Yes, so along with my cauliflower curry I have been eating Cypermethrin, the bhindi fry I love is laced with Monocrotophos, Palak Panir is accompanied by Malathion and Diazinon….. apples, oranges, and grapes are not exempt either and are known to have residues of Aldrin and Chlordane, two deadly pesticides! There is irrefutable evidence to show that these residual pesticides can lead to all kinds of health problems including cancer, kidney, and neurological diseases.

This is when my husband and I decided to take matters into our own hands and grow our own vegetables. We researched soil, we learned about pest-free gardening, we went into the backyard and peered at the ground to see what creepy crawlies were living there, we poked, we prodded, we bought fertilizer, we bought manure, we bought organic pesticides, we got rid of our gardener whose mantra was spray, spray, spray….. and while we were in the midst of all this we chanced upon the whole concept of HYDROPONICS! I won’t go into too much detail, you can read about it at “http://en.wikipedia.org/wiki/Hydroponics”, but basically it is growing vegetables without soil, but only in water, where the plants are anchored in vermiculite or rock wool. Pests live in soil, so by default no soil – no pests! Pretty simple.

Of course, reading about it was one thing, actually starting our own hydroponic garden was quite another. No one had heard of it in Hyderabad. So some more reading and Googling and we found a vendor in Tamil Nadu who was selling bags of coco peat. Coco peat is just pure and simple ground up coconut husks that have the appearance and texture of soil, but none of the mineral content. So it mimics all the characteristics of soil without the problems associated with soil.
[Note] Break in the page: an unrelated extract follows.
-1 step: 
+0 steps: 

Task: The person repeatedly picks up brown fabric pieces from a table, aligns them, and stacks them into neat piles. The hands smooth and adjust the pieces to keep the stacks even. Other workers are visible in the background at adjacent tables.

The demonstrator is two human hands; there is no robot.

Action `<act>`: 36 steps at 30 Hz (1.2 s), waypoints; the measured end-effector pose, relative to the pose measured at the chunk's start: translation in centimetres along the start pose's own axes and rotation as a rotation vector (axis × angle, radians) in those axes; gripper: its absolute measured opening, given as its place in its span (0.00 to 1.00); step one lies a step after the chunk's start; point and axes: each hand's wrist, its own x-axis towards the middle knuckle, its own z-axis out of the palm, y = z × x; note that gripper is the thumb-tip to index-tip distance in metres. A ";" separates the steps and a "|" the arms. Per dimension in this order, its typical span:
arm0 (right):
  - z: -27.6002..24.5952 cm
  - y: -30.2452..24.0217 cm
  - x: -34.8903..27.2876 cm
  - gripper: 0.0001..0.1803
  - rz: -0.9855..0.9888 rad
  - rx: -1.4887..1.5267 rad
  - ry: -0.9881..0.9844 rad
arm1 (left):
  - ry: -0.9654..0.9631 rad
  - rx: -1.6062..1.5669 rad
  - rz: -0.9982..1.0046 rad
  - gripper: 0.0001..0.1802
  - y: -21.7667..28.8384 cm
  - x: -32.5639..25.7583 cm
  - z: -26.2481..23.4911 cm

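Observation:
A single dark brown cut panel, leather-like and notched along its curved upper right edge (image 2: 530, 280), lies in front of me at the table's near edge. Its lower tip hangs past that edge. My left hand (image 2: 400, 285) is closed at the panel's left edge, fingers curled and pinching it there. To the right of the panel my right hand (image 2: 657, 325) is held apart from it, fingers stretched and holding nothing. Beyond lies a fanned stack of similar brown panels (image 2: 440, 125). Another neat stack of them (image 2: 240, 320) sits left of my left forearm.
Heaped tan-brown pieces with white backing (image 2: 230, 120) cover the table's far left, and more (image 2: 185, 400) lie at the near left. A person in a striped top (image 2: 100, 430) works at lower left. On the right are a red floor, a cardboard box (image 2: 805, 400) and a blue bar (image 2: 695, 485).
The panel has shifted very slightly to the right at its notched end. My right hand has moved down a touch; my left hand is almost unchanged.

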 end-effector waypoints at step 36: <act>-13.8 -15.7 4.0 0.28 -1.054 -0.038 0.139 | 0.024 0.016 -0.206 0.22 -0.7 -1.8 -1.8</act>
Hydroponics can be as simple as growing a single plant in hand watered bucket or as high-tech as being fully automated, monitored, and controlled with your cell phone! The average home hydroponic setup is somewhere in between – it has a growing medium in trays, a reservoir/tank to hold the nutrients, a submersible pump and drip irrigation tubing for ease of watering, a simple timer and an air pump to oxygenate the nutrient solution. Of course light, natural or artificial, is also required.
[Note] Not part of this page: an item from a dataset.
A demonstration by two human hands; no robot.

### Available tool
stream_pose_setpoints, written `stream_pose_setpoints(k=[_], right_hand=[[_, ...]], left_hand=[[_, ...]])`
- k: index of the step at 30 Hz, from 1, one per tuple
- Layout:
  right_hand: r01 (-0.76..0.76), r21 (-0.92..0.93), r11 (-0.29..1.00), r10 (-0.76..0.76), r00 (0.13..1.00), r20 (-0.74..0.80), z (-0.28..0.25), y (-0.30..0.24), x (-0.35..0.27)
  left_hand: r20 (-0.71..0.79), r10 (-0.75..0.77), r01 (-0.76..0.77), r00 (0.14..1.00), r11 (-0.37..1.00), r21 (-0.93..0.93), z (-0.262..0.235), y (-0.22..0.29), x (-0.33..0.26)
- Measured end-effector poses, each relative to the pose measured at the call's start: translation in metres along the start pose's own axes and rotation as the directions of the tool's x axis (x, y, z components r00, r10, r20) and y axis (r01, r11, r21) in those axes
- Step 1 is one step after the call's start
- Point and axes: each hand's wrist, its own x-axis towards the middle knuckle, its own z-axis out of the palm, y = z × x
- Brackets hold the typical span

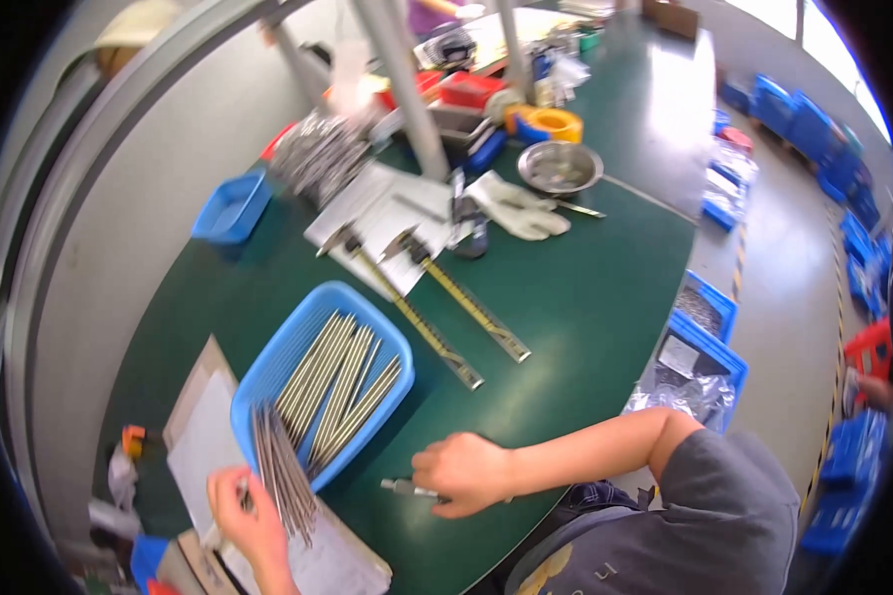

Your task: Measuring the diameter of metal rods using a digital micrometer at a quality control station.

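Observation:
My right hand [466,474] is closed over a slim silver metal tool on the green table, and the tool's end [405,486] sticks out to the left. My left hand [250,516] is at the lower left, fingers curled in a pinch; what they hold, if anything, is too small to make out. Beside it, a bundle of thin grey metal rods [282,471] leans over the near-left rim of a blue plastic basket [399,362]. Inside the basket lie several longer, shinier metal rods [313,372].
Two calipers [476,315] lie beyond the basket, near papers [362,203]. Farther back are a white glove [516,208], a steel bowl [560,167] and yellow tape [554,123]. A small blue tray [232,206] sits far left. Blue crates [706,342] stand right of the table.

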Motion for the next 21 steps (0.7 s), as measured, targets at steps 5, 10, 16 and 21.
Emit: stream_pose_setpoints(k=[5,10,16,21], right_hand=[[0.011,-0.040,0.999,-0.015,0.995,-0.104,-0.015,0.006,-0.015],[-0.364,-0.344,0.865,0.188,0.873,-0.450,-0.093,0.072,-0.029],[-0.786,-0.413,0.460,0.390,0.597,-0.702,-0.170,0.198,-0.032],[-0.829,-0.532,0.169,0.581,0.520,-0.626,-0.164,0.227,-0.011]], left_hand=[[-0.150,0.410,-0.399,0.900,0.912,0.095,-0.006,0.055,-0.037],[-0.107,0.489,-0.474,0.866,0.870,0.136,-0.024,0.033,-0.078],[-0.168,0.173,-0.155,0.971,0.982,0.111,-0.028,-0.001,-0.123],[-0.183,0.092,-0.082,0.979,0.995,0.064,-0.024,-0.002,-0.137]])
cabbage Since we were almost out of space in our backyard, we decided to set up shop on our rooftop. So, this is basically our set-up. The 4” long x 8” wide bags of coco peat came in flat bales which swelled up once we wet them with water. Each bag went from being an inch high to 8” high. Then 3 or 4 “Xs” slit on top of each, into which the seedling were planted. If you are scattering seeds for veggies like spinach and lettuce, you can make a long rectangular cut out and scatter the seeds. Once the little veggie saplings are planted, they need nutrients. The nutrient/fertilizer is concocted according to a very specific formula. NPK (nitrogen, phosphorus, and potassium), magnesium and calcium and a host of trace elements, are mixed together in water. (A small note here: even so called “organic veggies” in many markets, have NPK in their soil). A huge plastic container holds this nutrient mixture, and the pump and timer feed it to the plants via the drip irrigation system at specific intervals.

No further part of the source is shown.